What you return must match the records exactly.

### Listed entries

● ● ● ● ●

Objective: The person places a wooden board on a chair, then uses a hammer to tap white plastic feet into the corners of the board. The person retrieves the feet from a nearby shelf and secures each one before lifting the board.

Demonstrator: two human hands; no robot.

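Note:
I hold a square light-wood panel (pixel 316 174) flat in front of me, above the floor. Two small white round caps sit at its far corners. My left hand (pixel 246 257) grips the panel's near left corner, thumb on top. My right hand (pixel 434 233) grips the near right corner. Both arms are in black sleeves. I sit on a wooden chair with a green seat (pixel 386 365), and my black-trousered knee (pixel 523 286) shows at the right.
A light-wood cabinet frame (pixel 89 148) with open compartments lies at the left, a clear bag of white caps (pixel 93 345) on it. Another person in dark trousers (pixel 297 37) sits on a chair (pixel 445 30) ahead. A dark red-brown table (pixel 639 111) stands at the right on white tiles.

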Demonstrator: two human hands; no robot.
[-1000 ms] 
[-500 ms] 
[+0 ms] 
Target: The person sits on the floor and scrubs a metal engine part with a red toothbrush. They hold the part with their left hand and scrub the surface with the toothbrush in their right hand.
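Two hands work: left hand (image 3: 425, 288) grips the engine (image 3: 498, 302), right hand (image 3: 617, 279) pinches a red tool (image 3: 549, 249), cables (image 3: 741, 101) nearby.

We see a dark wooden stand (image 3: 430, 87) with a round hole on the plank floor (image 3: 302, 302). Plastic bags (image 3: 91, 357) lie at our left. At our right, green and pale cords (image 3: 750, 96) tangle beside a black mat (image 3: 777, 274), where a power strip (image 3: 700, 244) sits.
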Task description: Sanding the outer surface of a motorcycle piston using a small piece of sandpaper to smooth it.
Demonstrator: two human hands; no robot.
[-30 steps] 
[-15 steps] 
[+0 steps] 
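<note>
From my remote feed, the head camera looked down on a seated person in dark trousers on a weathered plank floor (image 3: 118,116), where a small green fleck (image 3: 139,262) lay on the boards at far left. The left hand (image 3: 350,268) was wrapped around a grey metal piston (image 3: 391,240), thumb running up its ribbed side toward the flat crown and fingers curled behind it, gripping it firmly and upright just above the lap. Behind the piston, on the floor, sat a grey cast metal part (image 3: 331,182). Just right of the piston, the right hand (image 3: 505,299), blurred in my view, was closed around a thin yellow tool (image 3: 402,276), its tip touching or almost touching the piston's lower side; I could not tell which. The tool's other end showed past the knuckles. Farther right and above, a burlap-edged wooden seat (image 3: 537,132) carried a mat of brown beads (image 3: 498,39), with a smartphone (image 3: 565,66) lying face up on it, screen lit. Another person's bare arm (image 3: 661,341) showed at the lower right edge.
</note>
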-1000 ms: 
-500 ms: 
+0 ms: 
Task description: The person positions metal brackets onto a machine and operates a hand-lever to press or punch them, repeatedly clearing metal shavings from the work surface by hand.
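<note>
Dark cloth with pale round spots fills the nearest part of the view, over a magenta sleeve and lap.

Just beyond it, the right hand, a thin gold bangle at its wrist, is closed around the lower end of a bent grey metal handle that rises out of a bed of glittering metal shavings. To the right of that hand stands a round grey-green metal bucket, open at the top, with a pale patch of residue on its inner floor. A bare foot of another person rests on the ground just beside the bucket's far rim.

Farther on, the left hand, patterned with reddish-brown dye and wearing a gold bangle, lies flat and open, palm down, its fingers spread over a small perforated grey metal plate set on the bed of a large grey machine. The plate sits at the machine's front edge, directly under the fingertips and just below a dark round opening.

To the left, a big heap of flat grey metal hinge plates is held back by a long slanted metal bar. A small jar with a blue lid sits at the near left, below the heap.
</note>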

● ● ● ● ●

### The answer
Objective: The person places a wooden board on a chair, then uses a hammer to tap white plastic feet into the corners of the board. The person retrieves the feet from a nearby shelf and secures each one before lifting the board.

Demonstrator: two human hands; no robot.

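Note:
I hold a square light-wood panel (pixel 316 174) flat in front of me, above the floor. Two small white round caps sit at its far corners. My left hand (pixel 246 257) grips the panel's near left corner, thumb on top. My right hand (pixel 434 233) grips the near right corner. Both arms are in black sleeves. I sit on a wooden chair with a green seat (pixel 386 365), and my black-trousered knee (pixel 523 286) shows at the right.
A light-wood cabinet frame (pixel 89 148) with open compartments lies at the left, a clear bag of white caps (pixel 93 345) on it. Another person in dark trousers (pixel 297 37) sits on a chair (pixel 445 30) ahead. A dark red-brown table (pixel 639 111) stands at the right on white tiles.
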
Demonstrator: two human hands; no robot.
[-1000 ms] 
[-500 ms] 
[+0 ms] 
Target: The person sits on the floor and scrubs a metal engine part with a red toothbrush. They hold the part with their left hand and scrub the surface with the toothbrush in their right hand.
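Two hands work: left hand (image 3: 425, 288) grips the engine (image 3: 498, 302), right hand (image 3: 617, 279) pinches a red tool (image 3: 549, 249), cables (image 3: 741, 101) nearby.

We see a dark wooden stand (image 3: 430, 87) with a round hole on the plank floor (image 3: 302, 302). Plastic bags (image 3: 91, 357) lie at our left. At our right, green and pale cords (image 3: 750, 96) tangle beside a black mat (image 3: 777, 274), where a power strip (image 3: 700, 244) sits.
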Task description: Sanding the outer surface of a motorcycle piston using a small piece of sandpaper to smooth it.
Demonstrator: two human hands; no robot.
[-30 steps] 
[-15 steps] 
[+0 steps] 
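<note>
From my remote feed, the head camera looked down on a seated person in dark trousers on a weathered plank floor (image 3: 118,116), where a small green fleck (image 3: 139,262) lay on the boards at far left. The left hand (image 3: 350,268) was wrapped around a grey metal piston (image 3: 391,240), thumb running up its ribbed side toward the flat crown and fingers curled behind it, gripping it firmly and upright just above the lap. Behind the piston, on the floor, sat a grey cast metal part (image 3: 331,182). Just right of the piston, the right hand (image 3: 505,299), blurred in my view, was closed around a thin yellow tool (image 3: 402,276), its tip touching or almost touching the piston's lower side; I could not tell which. The tool's other end showed past the knuckles. Farther right and above, a burlap-edged wooden seat (image 3: 537,132) carried a mat of brown beads (image 3: 498,39), with a smartphone (image 3: 565,66) lying face up on it, screen lit. Another person's bare arm (image 3: 661,341) showed at the lower right edge.
</note>
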-1000 ms: 
-500 ms: 
+0 ms: 
Task description: The person positions metal brackets onto a machine and operates a hand-lever to press or punch them, repeatedly clearing metal shavings from the work surface by hand.
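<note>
Dark cloth with pale round spots fills the nearest part of the view, over a magenta sleeve and lap.

Just beyond it, the right hand, a thin gold bangle at its wrist, is closed around the lower end of a bent grey metal handle that rises out of a bed of glittering metal shavings. To the right of that hand stands a round grey-green metal bucket, open at the top, with a pale patch of residue on its inner floor. A bare foot of another person rests on the ground just beside the bucket's far rim.

Farther on, the left hand, patterned with reddish-brown dye and wearing a gold bangle, lies flat and open, palm down, its fingers spread over a small perforated grey metal plate set on the bed of a large grey machine. The plate sits at the machine's front edge, directly under the fingertips and just below a dark round opening.

To the left, a big heap of flat grey metal hinge plates is held back by a long slanted metal bar. A small jar with a blue lid sits at the near left, below the heap.
</note>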

The answer given is complete.